Provided material >>
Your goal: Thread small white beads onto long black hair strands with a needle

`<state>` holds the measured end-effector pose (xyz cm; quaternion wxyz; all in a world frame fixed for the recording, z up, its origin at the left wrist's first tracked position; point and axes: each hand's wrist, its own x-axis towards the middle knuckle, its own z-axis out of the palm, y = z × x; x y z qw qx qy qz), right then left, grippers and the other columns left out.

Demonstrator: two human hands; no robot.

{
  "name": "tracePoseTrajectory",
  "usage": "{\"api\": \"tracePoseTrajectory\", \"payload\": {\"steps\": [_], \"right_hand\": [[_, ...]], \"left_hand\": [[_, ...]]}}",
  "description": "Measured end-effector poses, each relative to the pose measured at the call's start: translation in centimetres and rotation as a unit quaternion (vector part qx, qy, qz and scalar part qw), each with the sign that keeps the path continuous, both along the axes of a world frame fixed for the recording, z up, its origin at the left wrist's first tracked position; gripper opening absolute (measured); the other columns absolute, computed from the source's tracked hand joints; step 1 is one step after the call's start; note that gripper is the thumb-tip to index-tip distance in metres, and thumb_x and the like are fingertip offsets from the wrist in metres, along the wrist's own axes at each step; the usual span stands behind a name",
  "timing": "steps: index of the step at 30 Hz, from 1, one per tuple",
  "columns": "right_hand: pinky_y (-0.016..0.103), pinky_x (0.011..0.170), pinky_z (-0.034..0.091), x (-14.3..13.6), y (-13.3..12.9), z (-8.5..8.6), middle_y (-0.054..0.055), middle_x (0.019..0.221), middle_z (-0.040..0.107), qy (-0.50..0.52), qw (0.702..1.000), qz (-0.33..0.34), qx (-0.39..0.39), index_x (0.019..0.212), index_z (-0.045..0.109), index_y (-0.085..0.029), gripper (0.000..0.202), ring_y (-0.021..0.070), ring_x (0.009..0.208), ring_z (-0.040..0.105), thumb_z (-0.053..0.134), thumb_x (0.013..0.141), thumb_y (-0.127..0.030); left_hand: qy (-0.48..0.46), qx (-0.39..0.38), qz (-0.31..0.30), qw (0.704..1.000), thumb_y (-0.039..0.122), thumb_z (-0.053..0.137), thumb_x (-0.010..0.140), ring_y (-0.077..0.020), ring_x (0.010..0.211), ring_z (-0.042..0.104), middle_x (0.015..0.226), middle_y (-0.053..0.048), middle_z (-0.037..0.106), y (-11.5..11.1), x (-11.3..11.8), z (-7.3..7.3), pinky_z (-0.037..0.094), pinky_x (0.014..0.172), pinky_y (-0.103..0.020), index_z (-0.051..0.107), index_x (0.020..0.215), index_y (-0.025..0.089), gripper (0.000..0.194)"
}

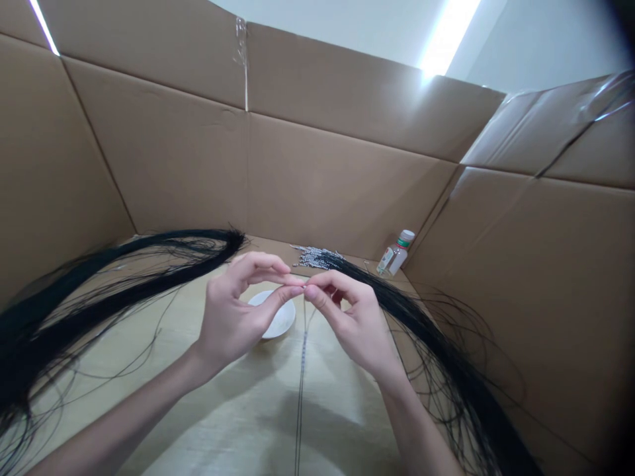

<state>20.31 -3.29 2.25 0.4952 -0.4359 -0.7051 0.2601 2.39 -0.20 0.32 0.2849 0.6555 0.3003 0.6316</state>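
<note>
In front of me, my left hand (233, 304) and my right hand (354, 320) meet fingertip to fingertip. Each pinches between thumb and forefinger at the upper end of a thin dark cord (299, 403). A tiny pale bit shows where the fingertips meet, too small to make out. The cord hangs down in two close strands, and a stretch of small light beads (303, 344) sits on it below my fingers. Behind my left hand stands a small white dish (282, 320), partly hidden by the thumb; its contents cannot be made out.
A thick bundle of black cords (124, 291) lies on the left. To the right runs another black bundle (436, 344), its far end tipped with silvery beaded ends (317, 256). A clear bottle (394, 256) with a white cap leans near the corner. Cardboard walls (347, 172) surround the pale tabletop (198, 423).
</note>
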Motion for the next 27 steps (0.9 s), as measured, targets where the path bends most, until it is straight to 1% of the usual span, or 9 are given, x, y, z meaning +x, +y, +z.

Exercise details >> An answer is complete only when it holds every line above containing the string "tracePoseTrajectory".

Solution to this problem >>
  "name": "tracePoseTrajectory",
  "usage": "{\"api\": \"tracePoseTrajectory\", \"payload\": {\"steps\": [_], \"right_hand\": [[_, ...]], \"left_hand\": [[_, ...]]}}",

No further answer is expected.